Qui ne connaît pas Umberto Eco ? Son livre Le nom de la rose et l’adaptation cinématographique qui en suivit ont porté son nom à la connaissance du grand public. Et pourtant, Eco n’est pas romancier de profession. Il est universitaire, ou plus précisément sémioticien, c'est-à-dire spécialiste du signe et de ses interprétations. Le dernier livre qu’il vient de faire paraître en France entre dans cette catégorie d’écrits.

Il s’agit d’un recueil d’articles et de conférences produits depuis les années 70, témoin privilégié du parcours universitaire de leur auteur. A ces quelques mots combien d’entre vous songent déjà à fuir ? Vous auriez tord ! C’est qu’il y a dans ce livre plus qu’une simple étude pesante et ennuyeuse. Umberto Eco est un véritable érudit. Curieux de tout, il sait communiquer sa passion à son lecteur, pour peu que ce lecteur aime, lui aussi, glaner quelques pépites de l’histoire de la pensée (souvenons-nous que l’intrigue du Nom de la rose part d’un livre d’Aristote !).

Ce livre est une mine de curiosités. Vous y croiserez pêle-mêle arbres, labyrinthes, chiens, Dante, Peirce, Kant et bien sûr Aristote… Vous y trouverez bien entendu toute la rigueur universitaire que l’on est en droit d’en attendre, mais avec un je ne sais quoi de plus qui sort cet ouvrage de la gangue jargonnante et précieuse qui vous laisse sur le pas de la plupart des livres de ce type. Encore faut-il se laisser emporter par son charme qui, je dois l’avouer, a complètement œuvré sur moi.

"Mais quel cheminement mène de l’arbre au labyrinthe ?", seriez-vous en droit de me demander. C’est un changement de régime de signe dont témoigne la première partie éponyme du livre. Chez les médiévaux, le modèle de l’arbre est le modèle descriptif privilégié hérité d’Aristote. Définir un mot consistait à remonter les ramifications de l’arbre pour expliciter les idées présentent en chacun de ses nœuds (modèle que nous continuons à exploiter de nos jours en généalogie). L’idée que désigne le mot contient en elle, analytiquement, les propriétés qu’il va falloir mettre au jour. L’homme par exemple, est défini comme animal bipède. Les idées d’animalité et de bipédie définissent de manière absolue l’idée d’homme. C’est ce type de définition que développent les dictionnaires qui apparaissent alors.

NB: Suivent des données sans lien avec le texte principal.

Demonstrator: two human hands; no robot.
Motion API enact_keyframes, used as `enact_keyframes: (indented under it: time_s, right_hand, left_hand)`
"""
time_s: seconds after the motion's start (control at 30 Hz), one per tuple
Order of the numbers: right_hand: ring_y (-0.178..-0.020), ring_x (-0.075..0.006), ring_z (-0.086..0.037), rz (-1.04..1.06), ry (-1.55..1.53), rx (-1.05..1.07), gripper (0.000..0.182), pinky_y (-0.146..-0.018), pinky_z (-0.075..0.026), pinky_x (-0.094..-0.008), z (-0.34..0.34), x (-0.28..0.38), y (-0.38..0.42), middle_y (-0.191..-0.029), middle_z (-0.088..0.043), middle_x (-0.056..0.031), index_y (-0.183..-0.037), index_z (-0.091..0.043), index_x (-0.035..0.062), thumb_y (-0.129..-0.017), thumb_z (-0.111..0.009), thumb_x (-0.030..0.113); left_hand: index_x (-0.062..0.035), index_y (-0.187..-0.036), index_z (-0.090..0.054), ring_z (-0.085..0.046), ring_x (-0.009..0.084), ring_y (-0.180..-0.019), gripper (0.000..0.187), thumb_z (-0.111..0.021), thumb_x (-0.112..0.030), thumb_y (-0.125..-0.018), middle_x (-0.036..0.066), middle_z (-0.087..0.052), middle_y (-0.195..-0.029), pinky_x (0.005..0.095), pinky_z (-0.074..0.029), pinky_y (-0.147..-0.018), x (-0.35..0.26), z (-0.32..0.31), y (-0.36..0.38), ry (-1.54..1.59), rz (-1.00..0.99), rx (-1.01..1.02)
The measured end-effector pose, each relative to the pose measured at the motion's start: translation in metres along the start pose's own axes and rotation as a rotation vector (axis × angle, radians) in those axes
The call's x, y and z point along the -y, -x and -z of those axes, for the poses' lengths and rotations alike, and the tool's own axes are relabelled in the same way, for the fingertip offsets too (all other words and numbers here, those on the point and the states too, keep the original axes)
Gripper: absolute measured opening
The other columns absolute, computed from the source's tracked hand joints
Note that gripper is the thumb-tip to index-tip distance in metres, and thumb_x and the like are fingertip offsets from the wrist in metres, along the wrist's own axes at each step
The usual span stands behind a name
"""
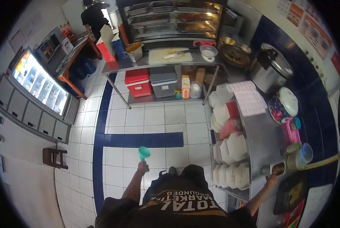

Le modèle du labyrinthe correspondra, lui, à celui de l’encyclopédie d’apparition plus tardive : une errance perpétuelle dans un univers de signes qui se renvoient les uns aux autres sans s’épuiser, sans donner une explication définitive. La compréhension n’est plus affaire d’accès à l’universalité d’une idée, mais d’orientation dans ce dédale. Vient ensuite un nouvel univers de signe, celui du réseau : chaque point du réseau peut renvoyer à n’importe quel autre moyennant un parcours évoluant constamment et qui n’est plus figé dans une complexité définie. C’est le règne de l’hypertexte à l’ère internet, des boucles de renvoi infini qui permettent de sauter d’une référence à une autre. Ces trois modèles ont une apparition temporelle marquée, et vont articuler une histoire du signe.

Dans la suite du livre se mêleront différentes références qui témoignent du contexte intellectuel des différentes époques. De l’incompréhension de la notion de métaphore aristotélicienne par Averroès aux débats de théologiens qui se disputaient autour de la question de l’aboiement du chien (entre intelligence manifeste de l’animal domestique et cris d’apparence vide de sens) ; de la pratique de la falsification au Moyen-Age à la recherche d’une langue universelle articulant une pensée pure ; de Peirce (fondateur de la sémiotique contemporaine) au silence de Kant (incapable, apparemment, de penser la question du signe)… Autant de connaissances que le gourmet, amateur d’érudition, saura picorer et qui témoignent d’un pan de l’oeuvre d’un grand penseur.